Barranco craned round to look. Chris shook his head not to worry and grinned. The traffic had been heavy all the way up from London. They must have seen close to a hundred cars since they left, and as they drew closer to the Lakenheath turn-off, the density went steadily up. Bryant wasn’t used to driving in these conditions. No one was.

The red car edged up beside them as they hit the ramp. Bryant grinned and accelerated up the slope.

‘Maybe we should have flown,’ said Barranco nervously.

‘On a day like this?’ Mike was still grinning. ‘Come on!’
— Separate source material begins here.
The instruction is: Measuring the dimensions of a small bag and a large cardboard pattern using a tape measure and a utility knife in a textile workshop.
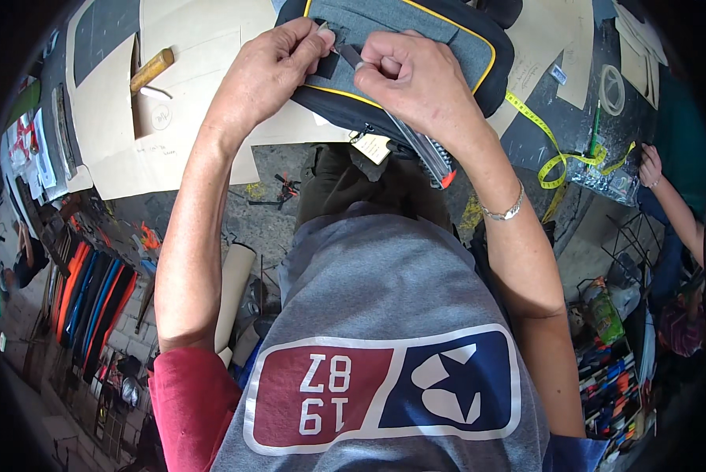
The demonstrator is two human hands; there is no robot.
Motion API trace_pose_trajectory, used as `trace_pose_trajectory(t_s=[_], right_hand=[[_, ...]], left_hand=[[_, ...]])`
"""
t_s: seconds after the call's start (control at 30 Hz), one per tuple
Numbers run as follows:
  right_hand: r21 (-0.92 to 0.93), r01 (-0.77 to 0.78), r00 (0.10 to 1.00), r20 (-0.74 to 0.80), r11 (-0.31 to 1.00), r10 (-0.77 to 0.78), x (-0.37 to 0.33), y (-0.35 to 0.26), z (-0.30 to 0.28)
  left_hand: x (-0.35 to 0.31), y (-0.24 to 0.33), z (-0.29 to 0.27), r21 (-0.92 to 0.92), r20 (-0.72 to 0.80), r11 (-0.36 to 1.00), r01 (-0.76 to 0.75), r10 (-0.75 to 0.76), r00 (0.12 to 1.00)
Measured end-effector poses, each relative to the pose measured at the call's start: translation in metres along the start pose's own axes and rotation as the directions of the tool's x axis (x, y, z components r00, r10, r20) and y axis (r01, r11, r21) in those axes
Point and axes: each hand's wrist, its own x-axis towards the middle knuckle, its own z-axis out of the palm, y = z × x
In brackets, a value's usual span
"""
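Observation:
A grey-blue bag (377, 16) with yellow piping and black edges lies at the table's near edge, in front of my body. My left hand (270, 71) is closed in a pinch over its left part. What sits between the thumb and finger is too small to make out. From the right, my right hand (420, 82) pinches a short dark strip (349, 54), whose free end points toward the left fingertips. Below the right hand, a dark toothed edge with a red end (441, 179) hangs off the bag. A cream paper tag (371, 147) dangles beside it.
Cardboard pattern sheets (180, 145) cover the table's left, with a wooden handle (152, 69) and a pale chalk-like piece (155, 93) on them. A yellow tape measure (534, 118), a green pen (595, 126) and a clear ring (611, 90) lie right. Another person's hand (650, 165) rests at the right edge.

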Motion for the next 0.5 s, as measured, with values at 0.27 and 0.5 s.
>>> trace_pose_trajectory(t_s=[0.27, 0.5], right_hand=[[-0.075, 0.039, 0.998, -0.037, 0.996, -0.042, -0.0014, 0.0043, 0.0029], [-0.025, 0.057, 0.998, -0.004, 0.998, -0.057, -0.0002, 0.0029, 0.0002]], left_hand=[[-0.0008, 0.0027, -0.002, 0.032, -0.028, 0.999, 0.044, -0.043, 0.999], [0.0004, 0.0006, -0.0094, -0.129, 0.078, 0.992, 0.005, 0.005, 0.997]])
The Ford came level, on the right. Chris cast an eye over the vehicle’s lines and reckoned cheap, look-good armouring. Probably a junior analyst or a recruitment sprog. No contest. He braced himself without thinking and a second later Bryant feinted sideways. The other driver spooked, braked and slewed aside. Mike carved up the space he’d left and straightened out in the middle of the lane. He started to brake a couple of dozen metres off the summit, and came to a smooth halt at the roundabout junction. He waited, eyes on the mirror. After a couple of moments, the Ford crept up and queued respectfully behind them.

‘Thank you,’ said Mike, and turned sedately onto the curve.

Barranco looked back at Chris for guidance. ‘Did this mean something?’

‘Not a thing,’ said Bryant breezily. ‘No challenges permissible on this stretch today. Just teaching the guy a little something about respect.’